Poor old Michael Finnegan, begin again.

Mike is a sad, old man who is down on his luck. He can’t catch a break. Sure, he gets fat then gets thin again but the rest of the time he is flailing about. Mike is a loser. At least, he is until you take a closer look. Because Mike isn’t just some down-and-out old man. Mike is a pillar of resilience.


It’s his song to sing

The Buddhists believe that life is suffering. Using Mike as an example, they are right. But Mike is no failure. Mike is an example of someone who gets knocked down again and again but doesn’t stay down. Bad things happen to Mike, but he keeps getting up. He keeps trying. He keeps pushing himself.

Mike is the embodiment of grit.

Mike is someone who continues to show up even when the world and everyone around him thinks less of him. Even when they pity him. Even when they call him a poor old man. Mike keeps showing up. He bangs his shin, eats from a tin, and yet, through it all, he’s found at the end of the song singing. He doesn’t let life get him down. In fact, he embraces it. He embraces his struggles. He takes hold of the narrative. And he claims it as his own.

He himself sings of the old man named Michael Finnegan. He hurts the ears of everyone listening. But he doesn’t care. It’s his song and he’s going to sing it as loud as he wants.

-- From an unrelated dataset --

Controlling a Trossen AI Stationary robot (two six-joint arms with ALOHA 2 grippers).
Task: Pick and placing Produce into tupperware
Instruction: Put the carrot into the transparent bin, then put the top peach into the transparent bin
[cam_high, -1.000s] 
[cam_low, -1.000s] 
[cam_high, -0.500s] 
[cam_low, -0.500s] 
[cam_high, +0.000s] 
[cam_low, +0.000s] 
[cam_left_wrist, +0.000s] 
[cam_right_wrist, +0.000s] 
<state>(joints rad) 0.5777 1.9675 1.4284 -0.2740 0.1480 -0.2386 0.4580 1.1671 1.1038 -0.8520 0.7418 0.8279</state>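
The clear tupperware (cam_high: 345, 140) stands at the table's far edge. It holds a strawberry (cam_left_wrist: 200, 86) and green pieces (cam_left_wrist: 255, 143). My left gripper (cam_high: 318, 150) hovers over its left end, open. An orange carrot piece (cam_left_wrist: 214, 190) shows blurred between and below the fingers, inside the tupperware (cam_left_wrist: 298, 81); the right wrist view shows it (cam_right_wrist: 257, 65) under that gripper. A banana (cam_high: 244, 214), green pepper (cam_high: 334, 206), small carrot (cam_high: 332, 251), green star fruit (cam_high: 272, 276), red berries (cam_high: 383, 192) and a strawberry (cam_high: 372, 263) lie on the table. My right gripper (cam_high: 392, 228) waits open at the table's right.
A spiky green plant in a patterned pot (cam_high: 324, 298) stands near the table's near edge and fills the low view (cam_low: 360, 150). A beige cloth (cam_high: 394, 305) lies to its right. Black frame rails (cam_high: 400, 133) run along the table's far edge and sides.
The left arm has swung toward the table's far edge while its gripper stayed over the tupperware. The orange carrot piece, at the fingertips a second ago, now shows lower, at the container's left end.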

What you can learn from Mike

When feeling bad for yourself, think of Michael Finnegan. Recall his poverty, his old age, his clumsiness. Recall his bad days at sea, his whiskers falling off in the wind, his weight gain. See yourself in him. You and me, we are Michael Finnegan.

We each have good days and bad. Up days and down. Welcome the good days. Let them fill you up. But on the bad days, don’t despair. Rather, that’s when you should sing the loudest. That’s the time to belt it out as heavy as you can, hurting the ears of everyone around.

Michael Finnegan isn’t a song of pity or failure. It’s a song of welcoming hard times. It’s a song of persisting through it all. Through the haunting of The Shining twins, through the tin can food rations, through the windy and calm days alike. Michael Finnegan is about transcending the assumptions of others.


Move forward as Michael Finnegan

The children sing out to Mike. They call him old and poor and clumsy. They make up little tunes to mock the impoverished fellow. But does that get Michael Finnegan down? Absolutely not. In fact, he welcomes it. He embraces the song and sings it louder than everyone else. He sings it so loud that the children all around him give up. They go home to torment their siblings instead.

Yes, we are Michael Finnegan.

Anyone that ever embarks on something challenging is Michael Finnegan. Anyone who ever encounters doubters is Michael Finnegan. They tell you to stop. They tell you you’re wrong, or stupid, or not good enough. But instead of quitting, you continue on anyway. You push forward with a belief in yourself. Some things inevitably work out. Others don’t. Regardless though, through the good days and bad, you are Michael Finnegan.

As you face your next obstacle, remind yourself of this. Then, begin again.